» **Task prompt**
Give the data again exactly, without images.

» **Dataset extract**
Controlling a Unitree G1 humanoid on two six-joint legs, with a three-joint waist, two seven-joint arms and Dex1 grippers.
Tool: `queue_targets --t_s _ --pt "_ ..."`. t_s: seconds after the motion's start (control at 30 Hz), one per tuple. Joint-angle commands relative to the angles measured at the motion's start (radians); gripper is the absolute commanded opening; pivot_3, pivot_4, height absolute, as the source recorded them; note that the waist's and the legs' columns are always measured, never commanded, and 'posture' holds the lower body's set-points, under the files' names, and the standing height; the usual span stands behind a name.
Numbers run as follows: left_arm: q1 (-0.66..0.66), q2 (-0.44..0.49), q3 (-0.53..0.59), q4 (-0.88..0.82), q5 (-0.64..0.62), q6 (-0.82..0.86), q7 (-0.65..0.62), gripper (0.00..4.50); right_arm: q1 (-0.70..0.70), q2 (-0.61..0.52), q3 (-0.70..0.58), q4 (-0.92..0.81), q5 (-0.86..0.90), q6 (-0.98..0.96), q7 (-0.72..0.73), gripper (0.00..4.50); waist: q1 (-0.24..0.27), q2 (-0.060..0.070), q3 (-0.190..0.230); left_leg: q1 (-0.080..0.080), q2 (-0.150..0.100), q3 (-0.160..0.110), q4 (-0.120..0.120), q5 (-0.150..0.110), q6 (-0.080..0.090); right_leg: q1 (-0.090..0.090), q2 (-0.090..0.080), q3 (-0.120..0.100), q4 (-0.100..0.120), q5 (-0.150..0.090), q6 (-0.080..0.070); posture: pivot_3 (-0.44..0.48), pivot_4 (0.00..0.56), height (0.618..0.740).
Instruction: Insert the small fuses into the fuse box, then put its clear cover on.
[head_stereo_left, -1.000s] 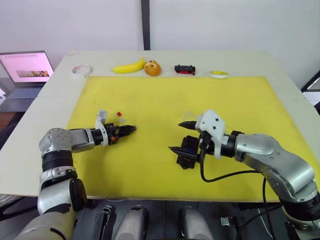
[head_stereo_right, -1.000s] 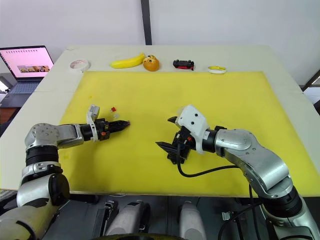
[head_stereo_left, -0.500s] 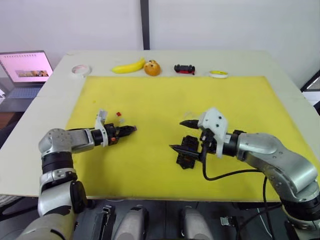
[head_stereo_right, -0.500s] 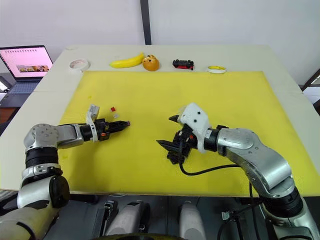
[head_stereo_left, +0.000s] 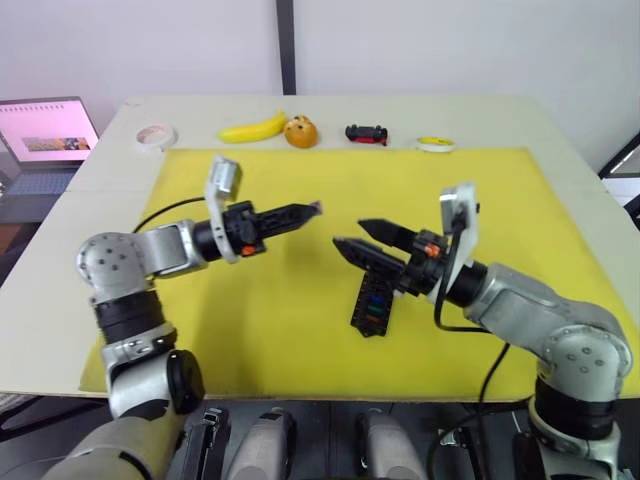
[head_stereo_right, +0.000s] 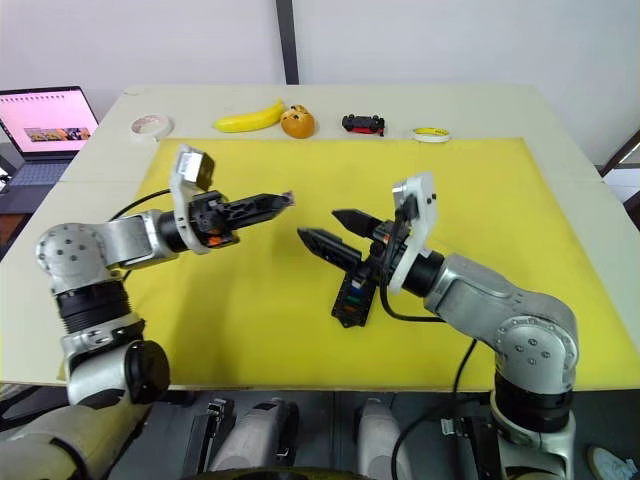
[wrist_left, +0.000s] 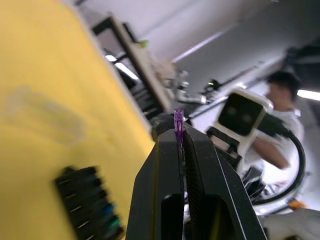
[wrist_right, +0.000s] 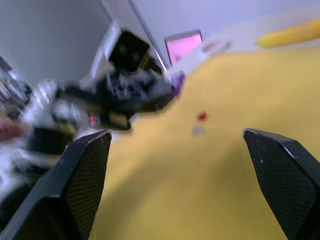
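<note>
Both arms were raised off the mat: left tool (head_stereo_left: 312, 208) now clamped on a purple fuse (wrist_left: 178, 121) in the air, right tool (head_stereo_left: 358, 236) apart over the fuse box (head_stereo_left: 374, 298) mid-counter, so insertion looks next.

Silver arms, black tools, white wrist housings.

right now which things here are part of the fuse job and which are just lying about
Job:
fuse box
purple fuse pinched in the left fingers
clear cover
loose red fuse

Lying about:
banana
toy car
tape roll
laptop
</note>
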Motion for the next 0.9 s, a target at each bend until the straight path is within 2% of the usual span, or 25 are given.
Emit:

» **Result of this task**
Controlling a Unitree G1 humanoid on two six-joint legs, with a three-joint waist, two seven-joint arms and Dex1 grippers.
Tool: `queue_targets --t_s _ --pt "_ ..."`. t_s: seconds after the motion's start (control at 30 Hz), one per tuple. Joint-angle commands relative to the angles measured at the motion's start (radians); gripper is the absolute commanded opening; pivot_3, pivot_4, height absolute, as the source recorded them; note that the waist's and the legs' columns are always measured, never commanded, and 'posture' holds the lower body's set-points, under the files' names, and the standing height; the usual span stands behind a name.
Numbers run as follows: left_arm: q1 (-0.66..0.66), q2 (-0.44..0.49), q3 (-0.53..0.59), q4 (-0.88..0.82), q5 (-0.64..0.62), q6 (-0.82..0.86), q7 (-0.65..0.62), gripper (0.00..4.50); right_arm: q1 (-0.70..0.70), q2 (-0.61..0.52), q3 (-0.70..0.58), q4 (-0.92..0.81), q5 (-0.86..0.90), q6 (-0.98..0.96), q7 (-0.72..0.73), gripper (0.00..4.50); waist: q1 (-0.24..0.27), q2 (-0.060..0.070), q3 (-0.190..0.230); left_leg: q1 (-0.080..0.080), q2 (-0.150..0.100), q3 (-0.160..0.110), q4 (-0.120..0.120), q5 (-0.150..0.110), q6 (-0.080..0.090); right_leg: q1 (-0.090..0.090), q2 (-0.090..0.080), q3 (-0.120..0.100), q4 (-0.100..0.120), q5 (-0.150..0.090), q6 (-0.080..0.070); posture: pivot_3 (-0.44..0.48), pivot_4 (0.00..0.56), height (0.618..0.740).
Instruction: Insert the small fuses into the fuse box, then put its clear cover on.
[head_stereo_left, -1.000s] 
[head_stereo_right, -1.000s] 
[head_stereo_left, -0.500s] 
[head_stereo_right, -0.500s] 
[head_stereo_left, +0.000s] 
[head_stereo_right, +0.000s] 
[wrist_left, +0.000s] 
[wrist_right, +0.000s] 
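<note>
Both arms were raised off the mat: left tool (head_stereo_left: 312, 208) now clamped on a purple fuse (wrist_left: 178, 121) in the air, right tool (head_stereo_left: 358, 236) apart over the fuse box (head_stereo_left: 374, 298) mid-counter, so insertion looks next.

Silver arms, black tools, white wrist housings.

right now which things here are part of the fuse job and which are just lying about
Job:
fuse box
purple fuse pinched in the left fingers
clear cover
loose red fuse

Lying about:
banana
toy car
tape roll
laptop
</note>
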Motion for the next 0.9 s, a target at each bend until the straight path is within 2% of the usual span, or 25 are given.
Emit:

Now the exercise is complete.